Líder iraquiano alerta sobre fim de trégua protegendo EUA no Iraque

Tropas americanas caminham enquanto um helicóptero C-47 Chinook sobrevoa um local na província iraquiana de Mosul. (Foto: AFP)

Um líder iraquiano garante que os grupos de resistência continuarão lutando até que recuperem a paz nacional e avisa que os Estados Unidos não estão mais protegendo nenhum cessar-fogo.

O líder do grupo Asaib Ahl al-Haq – que faz parte das Unidades de Mobilização Popular do Iraque (Al-Hashad Al-Shabi) – Qais al-Jazali, garantiu nesta quinta-feira, em entrevista à rede local Al Iraqiya , que As forças da Resistência iraquiana continuarão a lutar para garantir a estabilidade do país e só deporão as armas quando o Iraque não estiver mais em perigo.

Al-Jazali denunciou mais uma vez a presença de forças dos EUA em solo iraquiano e alertou Washington de que o cessar-fogo condicional anunciado pela Resistência iraquiana em outubro passado acabou, concordando em cessar os ataques contra as forças dos EUA estacionadas no Iraque.

No entanto, continuou Al-Jazali, a oportunidade dada aos EUA de retirar suas tropas do Iraque já foi cancelada, pois as duas condições necessárias no acordo não foram atendidas: o domínio do Iraque sobre seu espaço aéreo e o estabelecimento de um cronograma de saída das tropas norte-americanas.

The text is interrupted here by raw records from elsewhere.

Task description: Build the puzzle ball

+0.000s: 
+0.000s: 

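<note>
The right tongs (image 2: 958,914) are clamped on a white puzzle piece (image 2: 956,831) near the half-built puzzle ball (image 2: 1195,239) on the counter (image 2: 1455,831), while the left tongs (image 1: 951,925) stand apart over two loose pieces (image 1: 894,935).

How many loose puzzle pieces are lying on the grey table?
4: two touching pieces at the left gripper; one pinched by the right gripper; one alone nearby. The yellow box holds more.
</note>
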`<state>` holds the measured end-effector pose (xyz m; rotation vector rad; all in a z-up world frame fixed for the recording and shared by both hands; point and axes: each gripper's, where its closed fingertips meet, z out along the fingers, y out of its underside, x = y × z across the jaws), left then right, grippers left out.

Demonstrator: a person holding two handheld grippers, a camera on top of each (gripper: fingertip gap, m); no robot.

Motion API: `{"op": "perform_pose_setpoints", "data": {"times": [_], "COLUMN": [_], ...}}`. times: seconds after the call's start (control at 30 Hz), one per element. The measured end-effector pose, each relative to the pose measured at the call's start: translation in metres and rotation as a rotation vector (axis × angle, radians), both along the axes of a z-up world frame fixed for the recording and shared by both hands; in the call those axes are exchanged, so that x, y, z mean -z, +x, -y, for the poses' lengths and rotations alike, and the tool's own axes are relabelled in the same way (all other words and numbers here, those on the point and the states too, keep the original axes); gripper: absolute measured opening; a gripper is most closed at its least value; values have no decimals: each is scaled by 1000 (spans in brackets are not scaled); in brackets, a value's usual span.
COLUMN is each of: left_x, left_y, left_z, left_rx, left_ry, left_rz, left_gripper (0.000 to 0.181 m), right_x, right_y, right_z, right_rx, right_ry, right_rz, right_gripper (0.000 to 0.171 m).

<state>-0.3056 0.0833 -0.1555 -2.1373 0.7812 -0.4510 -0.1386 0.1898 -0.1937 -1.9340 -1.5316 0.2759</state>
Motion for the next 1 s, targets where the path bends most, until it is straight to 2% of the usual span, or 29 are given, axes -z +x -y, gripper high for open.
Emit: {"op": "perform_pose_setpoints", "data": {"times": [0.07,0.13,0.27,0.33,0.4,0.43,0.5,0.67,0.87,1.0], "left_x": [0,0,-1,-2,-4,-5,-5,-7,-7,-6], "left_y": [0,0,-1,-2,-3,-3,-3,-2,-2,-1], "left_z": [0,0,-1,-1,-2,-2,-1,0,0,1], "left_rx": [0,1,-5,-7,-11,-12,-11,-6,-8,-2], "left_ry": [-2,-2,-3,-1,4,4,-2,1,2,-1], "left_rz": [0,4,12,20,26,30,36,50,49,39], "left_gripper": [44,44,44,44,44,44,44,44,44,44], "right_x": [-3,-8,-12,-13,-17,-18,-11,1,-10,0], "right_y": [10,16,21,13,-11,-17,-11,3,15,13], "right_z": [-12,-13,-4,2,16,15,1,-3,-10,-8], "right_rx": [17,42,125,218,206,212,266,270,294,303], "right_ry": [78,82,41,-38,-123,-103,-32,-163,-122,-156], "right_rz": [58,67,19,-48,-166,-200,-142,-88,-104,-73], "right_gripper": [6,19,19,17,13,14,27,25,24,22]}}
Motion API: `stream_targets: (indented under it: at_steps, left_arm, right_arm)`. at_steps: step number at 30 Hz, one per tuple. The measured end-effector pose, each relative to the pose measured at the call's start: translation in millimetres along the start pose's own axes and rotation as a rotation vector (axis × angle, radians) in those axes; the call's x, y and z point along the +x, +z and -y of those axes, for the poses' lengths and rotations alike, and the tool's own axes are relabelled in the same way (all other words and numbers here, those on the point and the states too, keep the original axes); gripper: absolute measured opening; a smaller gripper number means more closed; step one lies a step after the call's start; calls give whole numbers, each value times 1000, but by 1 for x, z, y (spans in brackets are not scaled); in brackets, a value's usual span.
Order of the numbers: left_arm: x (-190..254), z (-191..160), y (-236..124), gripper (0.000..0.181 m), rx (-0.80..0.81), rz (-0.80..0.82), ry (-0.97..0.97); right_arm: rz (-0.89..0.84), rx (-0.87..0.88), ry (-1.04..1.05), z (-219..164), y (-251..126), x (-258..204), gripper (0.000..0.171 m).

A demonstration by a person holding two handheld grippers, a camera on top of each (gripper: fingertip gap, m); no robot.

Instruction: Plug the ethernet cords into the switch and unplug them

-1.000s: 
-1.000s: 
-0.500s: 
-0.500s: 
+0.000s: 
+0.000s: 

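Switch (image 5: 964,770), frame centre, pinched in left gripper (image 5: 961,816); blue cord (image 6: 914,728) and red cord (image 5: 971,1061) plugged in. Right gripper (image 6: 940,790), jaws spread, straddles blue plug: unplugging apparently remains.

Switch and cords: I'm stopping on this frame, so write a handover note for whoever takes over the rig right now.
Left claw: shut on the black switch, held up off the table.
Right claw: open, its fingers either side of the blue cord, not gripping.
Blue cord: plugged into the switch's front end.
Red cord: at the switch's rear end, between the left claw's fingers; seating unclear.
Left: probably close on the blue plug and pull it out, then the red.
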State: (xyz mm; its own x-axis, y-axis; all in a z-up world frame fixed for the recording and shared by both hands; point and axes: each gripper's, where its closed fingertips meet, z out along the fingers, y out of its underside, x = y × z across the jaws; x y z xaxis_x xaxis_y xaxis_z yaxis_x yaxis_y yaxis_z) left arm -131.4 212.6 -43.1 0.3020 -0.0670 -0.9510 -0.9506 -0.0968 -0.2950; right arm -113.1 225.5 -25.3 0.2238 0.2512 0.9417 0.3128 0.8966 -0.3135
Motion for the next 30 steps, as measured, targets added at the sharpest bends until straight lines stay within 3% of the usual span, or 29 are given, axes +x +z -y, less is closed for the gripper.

Como frisou o líder iraquiano, a presença militar dos EUA no Iraque não é legal, pois não tem a aprovação do Parlamento, que é necessária, de acordo com a Constituição do país.

Além disso, após denunciar os ataques dos EUA contra os combatentes Al-Hashad Al-Shabi, ele enfatizou que os crimes cometidos pelos militares dos EUA devem ser processados ​​de acordo com a lei iraquiana.

O Departamento de Defesa dos Estados Unidos (Pentágono) anunciou na terça-feira uma redução significativa  das tropas americanas no Afeganistão e no Iraque, para 2.500 militares  em cada país.

Especificamente, no caso do Iraque, Washington planeja retirar 500 de seus 3.000 soldados, cuja saída constitui uma demanda nacional no Iraque, especialmente após o assassinato pelos EUA do comandante da Força Quds do Corpo de Guardiões da Revolução Islâmica (IRGC) do Irã, Tenente General Qasem Soleimani, juntamente com o vice-comandante do Al-Hashad Al-Shabi, Abu Mahdi al-Muhandis, e outros militares.

Grupos de resistência e várias figuras iraquianas rejeitaram a decisão de Washington de reduzir o número de suas tropas no Iraque e exigiram sua retirada total do país árabe.